The Haunted Woman
- Cover of first edition
- Author: David Lindsay
- Language: English
- Genre: Fantasy novel
- Publisher: Methuen & Co. Ltd.
- Publication date: 1922
- Publication place: United Kingdom
- Media type: Print (Hardback)
- Pages: 197 pp.

= The Haunted Woman =

Fantasy novel by David Lindsay

The Haunted Woman is a metaphysical dark fantasy novel by British writer David Lindsay. It was first published, somewhat cut, as a serial in The Daily News in 1921. It was first published in book form by Methuen & Co. Ltd., London, in 1922. The work supposedly marked Lindsay's attempt to write a more "commercial" novel after the initial failure of his first work, A Voyage to Arcturus (1920), though he began it before that work was published. It was reissued by Gollancz in 1947. It was republished by the Newcastle Publishing Company as the fourth volume of the Newcastle Forgotten Fantasy Library in March, 1975; the Newcastle edition was the first American edition. Later editions were issued by Borgo Press (1980), Canongate Books (1987), Wildside Press (2003), and Tartarus Press (2004).

==Plot summary==
Isabel Loment, engaged to the ordinary and unexceptional Marshall Stokes, leads a peripatetic existence as the ward of her aunt, Ann Moor.
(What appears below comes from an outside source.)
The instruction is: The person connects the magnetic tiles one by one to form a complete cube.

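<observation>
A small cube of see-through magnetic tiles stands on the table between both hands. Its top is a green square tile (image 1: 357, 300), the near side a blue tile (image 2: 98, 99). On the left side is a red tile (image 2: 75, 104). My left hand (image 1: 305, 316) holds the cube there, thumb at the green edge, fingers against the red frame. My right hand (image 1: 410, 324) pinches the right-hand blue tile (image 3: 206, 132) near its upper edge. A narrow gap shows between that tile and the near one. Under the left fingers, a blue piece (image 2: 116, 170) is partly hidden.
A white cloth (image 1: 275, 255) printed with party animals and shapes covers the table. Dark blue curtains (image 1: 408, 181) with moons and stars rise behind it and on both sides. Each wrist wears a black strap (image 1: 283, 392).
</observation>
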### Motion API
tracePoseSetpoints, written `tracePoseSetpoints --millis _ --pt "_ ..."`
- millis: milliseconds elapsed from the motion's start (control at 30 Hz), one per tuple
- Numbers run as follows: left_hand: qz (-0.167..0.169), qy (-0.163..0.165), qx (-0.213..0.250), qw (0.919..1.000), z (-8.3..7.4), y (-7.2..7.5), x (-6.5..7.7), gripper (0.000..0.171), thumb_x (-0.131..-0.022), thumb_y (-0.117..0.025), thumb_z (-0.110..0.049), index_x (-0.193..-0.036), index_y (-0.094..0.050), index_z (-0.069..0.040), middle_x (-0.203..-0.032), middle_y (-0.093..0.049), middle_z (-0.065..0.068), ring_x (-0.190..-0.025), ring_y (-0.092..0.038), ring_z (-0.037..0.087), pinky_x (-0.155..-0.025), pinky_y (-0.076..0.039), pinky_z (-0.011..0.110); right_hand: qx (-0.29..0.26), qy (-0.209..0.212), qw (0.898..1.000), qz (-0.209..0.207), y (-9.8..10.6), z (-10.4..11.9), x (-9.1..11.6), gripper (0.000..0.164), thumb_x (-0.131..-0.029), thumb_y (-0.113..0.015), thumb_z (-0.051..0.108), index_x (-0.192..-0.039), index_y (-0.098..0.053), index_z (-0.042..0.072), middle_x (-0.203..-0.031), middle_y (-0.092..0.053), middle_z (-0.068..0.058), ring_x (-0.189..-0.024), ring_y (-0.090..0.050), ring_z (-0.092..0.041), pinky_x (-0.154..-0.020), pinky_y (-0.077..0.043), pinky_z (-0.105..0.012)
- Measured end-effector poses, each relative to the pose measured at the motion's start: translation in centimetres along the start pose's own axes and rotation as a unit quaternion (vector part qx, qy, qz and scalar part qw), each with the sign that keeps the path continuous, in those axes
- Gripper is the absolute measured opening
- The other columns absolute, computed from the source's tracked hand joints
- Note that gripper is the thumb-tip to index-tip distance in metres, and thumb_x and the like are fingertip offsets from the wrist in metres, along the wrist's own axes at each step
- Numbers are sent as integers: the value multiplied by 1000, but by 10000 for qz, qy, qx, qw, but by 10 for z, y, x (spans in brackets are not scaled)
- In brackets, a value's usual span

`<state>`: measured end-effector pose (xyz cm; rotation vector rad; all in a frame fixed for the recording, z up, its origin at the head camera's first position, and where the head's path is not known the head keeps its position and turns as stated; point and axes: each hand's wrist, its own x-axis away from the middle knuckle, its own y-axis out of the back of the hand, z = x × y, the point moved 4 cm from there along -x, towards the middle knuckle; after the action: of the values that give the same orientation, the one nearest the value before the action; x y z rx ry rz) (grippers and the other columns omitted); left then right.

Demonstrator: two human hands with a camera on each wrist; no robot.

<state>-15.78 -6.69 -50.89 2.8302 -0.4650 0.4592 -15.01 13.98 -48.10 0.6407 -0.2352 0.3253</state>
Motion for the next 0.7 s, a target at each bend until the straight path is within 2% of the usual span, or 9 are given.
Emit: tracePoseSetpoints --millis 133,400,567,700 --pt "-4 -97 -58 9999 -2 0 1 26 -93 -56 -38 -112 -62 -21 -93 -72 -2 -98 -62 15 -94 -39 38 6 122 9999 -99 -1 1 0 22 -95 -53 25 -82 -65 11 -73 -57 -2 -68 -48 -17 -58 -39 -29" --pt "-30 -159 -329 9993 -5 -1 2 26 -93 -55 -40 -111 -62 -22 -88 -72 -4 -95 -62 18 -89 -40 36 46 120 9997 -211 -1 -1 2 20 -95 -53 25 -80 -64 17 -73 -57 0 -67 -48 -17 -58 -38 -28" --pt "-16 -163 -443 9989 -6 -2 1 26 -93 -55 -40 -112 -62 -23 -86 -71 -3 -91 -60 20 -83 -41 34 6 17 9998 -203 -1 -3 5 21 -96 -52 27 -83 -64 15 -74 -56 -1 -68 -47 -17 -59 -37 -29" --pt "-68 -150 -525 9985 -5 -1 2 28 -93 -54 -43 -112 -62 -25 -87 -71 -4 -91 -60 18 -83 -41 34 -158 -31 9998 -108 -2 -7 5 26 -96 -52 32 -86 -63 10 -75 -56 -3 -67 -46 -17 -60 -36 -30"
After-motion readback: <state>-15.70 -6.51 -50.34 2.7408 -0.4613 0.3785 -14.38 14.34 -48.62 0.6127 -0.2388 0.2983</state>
Their travels take them to the downlands of Sussex, to Runhill Court, an ancient home owned by Henry Judge. There Isabel discovers a strange staircase few can see, which leads upwards to three doors. She chooses one, which opens onto a room that appears to exist only part of the time; what might lie behind the other doors remains a mystery. In the room she reencounters Judge. There they find new insights and are able to express themselves in new ways, but are unable to recall what has transpired there when they leave. They develop a disturbing parallel relationship in the mysterious room, which ultimately culminates in the death of Judge and the rupture of Isabel from Marshall.

==Themes==
The novel examines themes of sexual desire vs. rational control. While inside the mysterious wing of the house, Judge and Isabel begin to develop romantic feelings for each other; yet since they cannot remember anything which happened in the rooms after they leave the rooms, their burgeoning romance only exists in the magical portion of the house.